« Littéralement, intervenir c’est ‘venir entre’, autrement dit s’intercaler entre plusieurs acteurs sociaux pour mener une action finalisée (diagnostic, formation, changement social, régulation de conflits…). »
Althaus & Brangier, 2019
? L’intervention en clinique du travail cherche à soutenir le changement au sein de l’organisation par la mise en oeuvre d’une méthodologie claire et l’institution d’un cadre de travail identifié permettant l’interaction régulée avec les différents acteurs de l’organisation.
En entrant dans l’organisation, nous ne pouvons nier être nous-même acteur de la transformation : par notre intervention nous en devenons une des parties prenantes. Faisons nous pour autant pleinement partie du système que nous venons questionner ? En ‘venant entre’, l’intervenant vient prendre une place jusqu’alors inoccupée, et d’ailleurs inexistante dans l’organisation. Il va lui être donné une place « dans les interstices de l’organisation » : une place vide mais non vide de sens.
D’abord non incarnée, la présence de l’intervenant va lui donner corps, mais sa fonction filtre déjà à travers toute l’organisation. En ‘venant entre’, l’intervenant matérialise et met en lumière ce qui se joue dans et à travers l’organisation, ce qui se joue entre les acteurs de l’organisation, voire ce qui se joue pour les acteurs de l’organisation. Nous retrouvons les quatre dimensions principales du métier, impersonnelle, transpersonnelle, interpersonnelle et personnelle, définies par Yves Clot.

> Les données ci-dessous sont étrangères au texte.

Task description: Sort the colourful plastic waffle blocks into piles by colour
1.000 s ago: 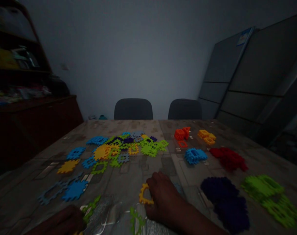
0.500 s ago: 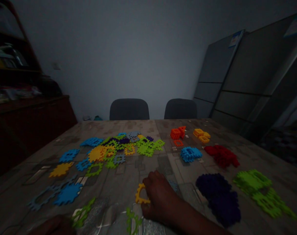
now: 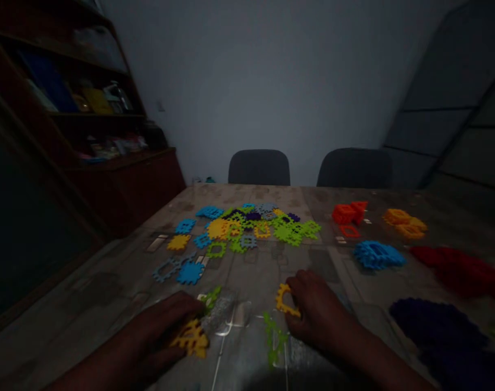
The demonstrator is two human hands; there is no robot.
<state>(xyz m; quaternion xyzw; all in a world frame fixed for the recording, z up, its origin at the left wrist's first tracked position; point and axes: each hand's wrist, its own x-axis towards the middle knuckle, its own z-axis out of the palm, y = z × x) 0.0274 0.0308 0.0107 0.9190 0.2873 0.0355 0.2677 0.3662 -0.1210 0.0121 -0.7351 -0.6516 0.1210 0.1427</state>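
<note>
My right hand [image 3: 314,304] is closed on a yellow toothed frame piece [image 3: 283,298], a flat plastic building piece with an open middle, held near the table's front. My left hand [image 3: 160,326] grips a small stack of yellow toothed building pieces [image 3: 193,339], its fingers partly hiding them. Just beyond the left fingertips a green piece [image 3: 212,298] shows. Another green piece [image 3: 271,336] lies between the hands, close to the right one. It is dim, and both hands look slightly blurred.
Mixed toothed pieces [image 3: 288,231] spread over the table's middle and left. Sorted piles stand at right: orange-red [image 3: 347,213], yellow [image 3: 406,224], blue [image 3: 377,255], red [image 3: 463,269], dark purple [image 3: 438,323]. Two chairs [image 3: 259,167] stand beyond the table [image 3: 247,193]; a shelf cabinet [image 3: 141,176] is at left.
The view has swung left. My left hand has come up into view with the yellow stack. My right hand still holds the yellow frame piece.
</note>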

C’est ce qu’Antoine Lancestre indique en substance quand il précise que « si l’intervention vise un changement, une transformation, elle constitue aussi, en elle-même, un changement » (Lancestre, 2012) car il s’agira en effet de faire en sorte que cette matérialisation demeure dans l’organisation après l’intervention. Par exemple, lorsque Dominique Lhuilier (2020) suggère que « l’intervention vise la transformation organisationnelle au service de la santé et de la performance par l’institution du conflit de critères sur la qualité du travail. », elle suppose – comme le souligne Yves Clot dans la préface de la dernière édition corrigée de La fonction psychologique du travail (Clot, 2015) – que l’intervention va permettre de mettre en place les conditions pour que l’institution du conflit de critères et de la controverse professionnelle devienne pérenne et partie intégrante de l’organisation.
❗ Aussi, transformer l’organisation, pour le clinicien du travail, nécessite donc une intervention avec une visée de changement et un cadre de travail définis. Et intervenir nécessite d’y être autorisé. La question première pour transformer l’organisation concerne donc les conditions de cette autorisation à inter-venir et en particulier la définition de la visée et du cadre d’intervention. Nous évoquons ici la question de la transformation de la demande en commande.